Eveiller les consciences
"Ceci a été fait grâce aux joueurs et aux stadiers, mais aussi aux annonces faites par les clubs. Autant de choses qui paraissent tout à fait basiques aujourd'hui. Cependant en terme de sensibilisation du public, ceci n'a pas été simple du tout. Maintenant, à travers les programmes de match et les panneaux publicitaires, les spectateurs ont intégré le fait qu'une campagne anti-raciste était menée. Ils peuvent désormais faire part de leurs expériences après avoir été victime d'injures ou de comportements racistes.
L'implication des clubs
"Il est extrêmement important que les clubs s'engagent dans la campagne. En Angleterre, les 92 clubs professionnels sont tous impliqués à des degrés divers dans la lutte contre le racisme, et je dirais que 75% d'entre eux lancent des initiatives tout au long de la saison. Certains comme [le] Charlton [Athletic FC] et [le] Leicester [City FC] ont fait un travail formidable en direction de leurs communautés."
Le soutien de la police
Il fallait dès lors obtenir l'engagement de la police et s'assurer que la gravité du problème soit bien saisie. "Il a fallu attendre 2000 pour que le Football Act de 1991 soit amendé et que les insultes racistes dans l'enceinte des stades ne soient plus un délit sanctionné d'un simple avertissement, mais d'une exclusion pure et simple du stade", a expliqué M. Mann.

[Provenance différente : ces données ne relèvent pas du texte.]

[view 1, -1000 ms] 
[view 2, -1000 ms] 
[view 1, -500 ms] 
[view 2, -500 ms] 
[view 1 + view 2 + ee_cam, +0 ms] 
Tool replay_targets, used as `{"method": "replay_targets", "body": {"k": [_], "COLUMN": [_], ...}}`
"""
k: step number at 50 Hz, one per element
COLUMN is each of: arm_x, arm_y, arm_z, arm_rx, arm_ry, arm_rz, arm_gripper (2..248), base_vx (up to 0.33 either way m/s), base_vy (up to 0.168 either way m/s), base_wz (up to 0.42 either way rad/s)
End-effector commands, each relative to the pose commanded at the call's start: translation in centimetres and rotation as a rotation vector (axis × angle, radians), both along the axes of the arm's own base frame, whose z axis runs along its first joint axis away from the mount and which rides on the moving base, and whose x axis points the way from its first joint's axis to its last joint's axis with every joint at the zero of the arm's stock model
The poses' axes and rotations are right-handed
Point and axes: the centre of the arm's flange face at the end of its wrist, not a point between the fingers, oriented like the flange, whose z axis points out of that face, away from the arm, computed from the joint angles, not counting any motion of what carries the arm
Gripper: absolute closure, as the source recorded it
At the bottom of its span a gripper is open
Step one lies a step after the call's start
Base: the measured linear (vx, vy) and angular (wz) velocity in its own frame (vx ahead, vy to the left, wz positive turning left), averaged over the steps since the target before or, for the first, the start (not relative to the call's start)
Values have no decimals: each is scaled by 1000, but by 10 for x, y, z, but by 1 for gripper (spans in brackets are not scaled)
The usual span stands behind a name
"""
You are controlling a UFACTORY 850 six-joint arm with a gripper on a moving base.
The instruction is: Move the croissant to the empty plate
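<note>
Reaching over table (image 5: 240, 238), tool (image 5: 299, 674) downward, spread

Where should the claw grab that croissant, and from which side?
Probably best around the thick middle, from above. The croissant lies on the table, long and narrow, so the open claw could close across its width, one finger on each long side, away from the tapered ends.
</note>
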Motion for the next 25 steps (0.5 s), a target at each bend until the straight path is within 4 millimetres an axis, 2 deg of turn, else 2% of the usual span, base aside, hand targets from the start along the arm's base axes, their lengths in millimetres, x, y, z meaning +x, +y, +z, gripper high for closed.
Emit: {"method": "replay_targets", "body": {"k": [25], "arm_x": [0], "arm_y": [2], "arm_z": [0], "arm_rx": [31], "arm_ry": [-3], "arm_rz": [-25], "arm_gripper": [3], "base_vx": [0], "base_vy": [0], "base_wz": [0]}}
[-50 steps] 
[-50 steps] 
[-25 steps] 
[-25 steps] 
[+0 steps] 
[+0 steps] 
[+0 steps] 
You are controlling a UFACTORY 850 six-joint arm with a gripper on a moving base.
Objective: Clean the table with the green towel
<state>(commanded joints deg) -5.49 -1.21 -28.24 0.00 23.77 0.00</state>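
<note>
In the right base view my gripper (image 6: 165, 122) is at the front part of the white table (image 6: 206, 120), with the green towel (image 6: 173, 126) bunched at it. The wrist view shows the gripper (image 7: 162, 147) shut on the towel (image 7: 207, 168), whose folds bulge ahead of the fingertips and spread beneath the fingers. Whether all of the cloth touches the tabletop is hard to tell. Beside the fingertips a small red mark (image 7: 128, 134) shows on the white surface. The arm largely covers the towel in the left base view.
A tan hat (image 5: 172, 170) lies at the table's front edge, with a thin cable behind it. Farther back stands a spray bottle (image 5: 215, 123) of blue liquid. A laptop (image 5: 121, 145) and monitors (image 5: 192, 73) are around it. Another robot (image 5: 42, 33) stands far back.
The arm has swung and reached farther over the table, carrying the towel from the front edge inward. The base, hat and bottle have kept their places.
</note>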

Un accompagnement éducatif
"Il faut bien sûr accompagner tout cela d'un travail éducatif. En agissant dans les écoles, nous avons sensibilisé les jeunes générations", a-t-il ajouté. "En ce moment nous travaillons sur un programme portant sur l'égalité raciale qui comprend notamment des conférences avec les jeunes joueurs sur le racisme, la diversité et l'égalité ainsi que des campagnes d'affichage."
Perspective européenne
"Nous avons vu la situation s'améliorer en Angleterre mais je sais que dans les autres pays européens ce n'est pas le cas. Le fait que seuls 26 des 52 pays affiliés à l'UEFA prennent pour le moment part au financement est proprement décourageant, et d'autant plus quand vous discutez avec des gens, souvent des bénévoles, qui font campagne sans le moindre sou."
Tous unis
"Tant que les gens ne comprennent pas l'importance du problème, nous nous retrouverons face à un mur. Nous avons besoin du soutien des gouvernants. Il est certain que le travail avec les supporteurs est essentiel et fructueux mais le but est de pouvoir travailler avec toutes les parties prenantes du monde du football. Ceci s'est avéré décisif dans notre campagne au Royaume-Uni."